Bacterial biofilms are communities of individual cells that form microcolonies, grow in the third dimension and develop the phenotypic and biochemical properties which may differ from those of the corresponding freely existing (planktonic) cells[5,6]. Gene expression profiles in biofilms may, therefore, also be different from those of the planktonic cells[7]. The investigators have observed that biofilm formation by numerous pathogenic bacteria may be involved in increased rate of antibiotic resistance[8].

In practice, biofilm-forming cells may be observed on the surfaces of tissues and biomaterials at the site of persistent infections, where they can be protected from the killing effects of antibiotics[9]. Hence, during long-term infection, biofilm formation by pathogenic bacteria may play an important role in the emergence of resistant bacteria and can increase the rates of antibiotic resistance.

To date, the mechanisms of higher resistance to antibiotics in biofilm-forming cells are not fully understood. However, poor antibiotic penetration, adaptive stress responses due to expression of specific genes in the biofilm, slow growth rate, and formation of persister cells (which form multi-layers) may be the causes of higher resistance rates in biofilms[10,11].
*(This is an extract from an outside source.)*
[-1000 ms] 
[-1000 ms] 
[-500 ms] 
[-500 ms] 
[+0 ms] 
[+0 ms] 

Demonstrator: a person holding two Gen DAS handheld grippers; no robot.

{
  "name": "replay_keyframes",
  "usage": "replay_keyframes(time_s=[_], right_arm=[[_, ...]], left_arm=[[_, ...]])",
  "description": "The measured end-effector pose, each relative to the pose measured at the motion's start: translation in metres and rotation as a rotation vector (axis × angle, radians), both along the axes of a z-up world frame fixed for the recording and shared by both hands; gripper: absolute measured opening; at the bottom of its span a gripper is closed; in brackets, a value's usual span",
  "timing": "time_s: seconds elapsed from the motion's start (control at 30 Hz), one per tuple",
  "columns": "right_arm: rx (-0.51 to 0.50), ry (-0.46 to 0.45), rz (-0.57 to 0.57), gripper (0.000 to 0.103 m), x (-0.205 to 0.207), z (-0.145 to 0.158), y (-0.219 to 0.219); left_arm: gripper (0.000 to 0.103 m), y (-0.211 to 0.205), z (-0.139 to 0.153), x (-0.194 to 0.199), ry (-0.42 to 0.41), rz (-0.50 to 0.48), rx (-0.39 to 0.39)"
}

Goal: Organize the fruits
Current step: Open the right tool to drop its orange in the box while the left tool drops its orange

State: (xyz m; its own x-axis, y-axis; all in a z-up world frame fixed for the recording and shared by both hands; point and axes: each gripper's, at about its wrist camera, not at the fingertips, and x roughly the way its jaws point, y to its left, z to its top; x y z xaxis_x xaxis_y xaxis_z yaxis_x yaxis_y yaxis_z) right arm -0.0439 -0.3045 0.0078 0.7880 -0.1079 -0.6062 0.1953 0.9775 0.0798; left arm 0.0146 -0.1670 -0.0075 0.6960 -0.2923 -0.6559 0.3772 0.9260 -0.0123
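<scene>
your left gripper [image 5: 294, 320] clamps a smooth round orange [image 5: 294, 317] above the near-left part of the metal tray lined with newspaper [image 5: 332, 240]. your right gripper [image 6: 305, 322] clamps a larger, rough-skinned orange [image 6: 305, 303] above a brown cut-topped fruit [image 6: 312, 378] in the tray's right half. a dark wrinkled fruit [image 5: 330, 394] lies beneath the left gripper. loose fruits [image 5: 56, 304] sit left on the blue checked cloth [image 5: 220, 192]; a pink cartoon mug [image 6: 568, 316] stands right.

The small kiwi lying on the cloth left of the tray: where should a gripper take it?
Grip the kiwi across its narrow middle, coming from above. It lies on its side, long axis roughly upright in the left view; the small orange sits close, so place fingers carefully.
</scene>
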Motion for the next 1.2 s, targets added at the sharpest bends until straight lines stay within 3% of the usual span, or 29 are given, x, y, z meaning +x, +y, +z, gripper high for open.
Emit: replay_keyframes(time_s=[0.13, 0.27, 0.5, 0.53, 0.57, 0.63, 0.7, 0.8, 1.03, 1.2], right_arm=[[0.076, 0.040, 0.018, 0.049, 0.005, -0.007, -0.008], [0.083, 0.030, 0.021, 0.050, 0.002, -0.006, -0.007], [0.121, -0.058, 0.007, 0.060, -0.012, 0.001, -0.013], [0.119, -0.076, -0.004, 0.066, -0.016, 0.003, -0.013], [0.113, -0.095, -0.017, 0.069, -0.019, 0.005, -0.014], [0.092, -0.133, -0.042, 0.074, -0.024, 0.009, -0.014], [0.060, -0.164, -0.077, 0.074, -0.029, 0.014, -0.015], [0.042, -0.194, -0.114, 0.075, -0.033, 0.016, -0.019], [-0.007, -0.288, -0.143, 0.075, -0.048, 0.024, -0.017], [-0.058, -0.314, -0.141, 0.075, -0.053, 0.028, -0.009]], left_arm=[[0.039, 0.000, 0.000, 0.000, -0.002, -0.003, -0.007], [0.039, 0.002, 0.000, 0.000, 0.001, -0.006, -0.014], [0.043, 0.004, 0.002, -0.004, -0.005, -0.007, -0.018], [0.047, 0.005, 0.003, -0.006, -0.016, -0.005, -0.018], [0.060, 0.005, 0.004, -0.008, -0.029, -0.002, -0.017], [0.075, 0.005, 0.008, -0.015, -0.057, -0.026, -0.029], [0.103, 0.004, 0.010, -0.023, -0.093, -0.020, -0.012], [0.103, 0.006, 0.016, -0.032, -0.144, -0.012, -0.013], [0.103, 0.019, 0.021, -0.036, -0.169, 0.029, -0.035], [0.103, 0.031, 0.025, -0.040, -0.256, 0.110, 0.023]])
Resistance mechanisms of H. pylori to macrolides, nitroimidazole, β-lactams, and TET have been reported to occur via mutations in the peptidyltransferase region encoded in 23S rRNA, different mutations involving the rdxA gene, multiple mutations in the penicillin binding protein “pbp gene” as well as production of β-lactamase, and mutations in the 16S rRNA gene, respectively[12]. Involvement of the efflux pumps may also be one of the important reasons for decreased susceptibility of H. pylori to various antibiotics[13-17]. Numerous and structurally different efflux pumps have been identified in the H. pylori 26695 genome, capable of acting either on the structurally non-related antibiotics or more specifically on one antibiotic[13-15]. For this purpose, investigators have studied the roles of a few putative efflux pumps in the resistance of H. pylori to antibiotics[16]. Liu et al[17], for example, have observed the role of hefA on the multidrug resistance of H. pylori and have demonstrated the role of Hp1165 in TET resistance.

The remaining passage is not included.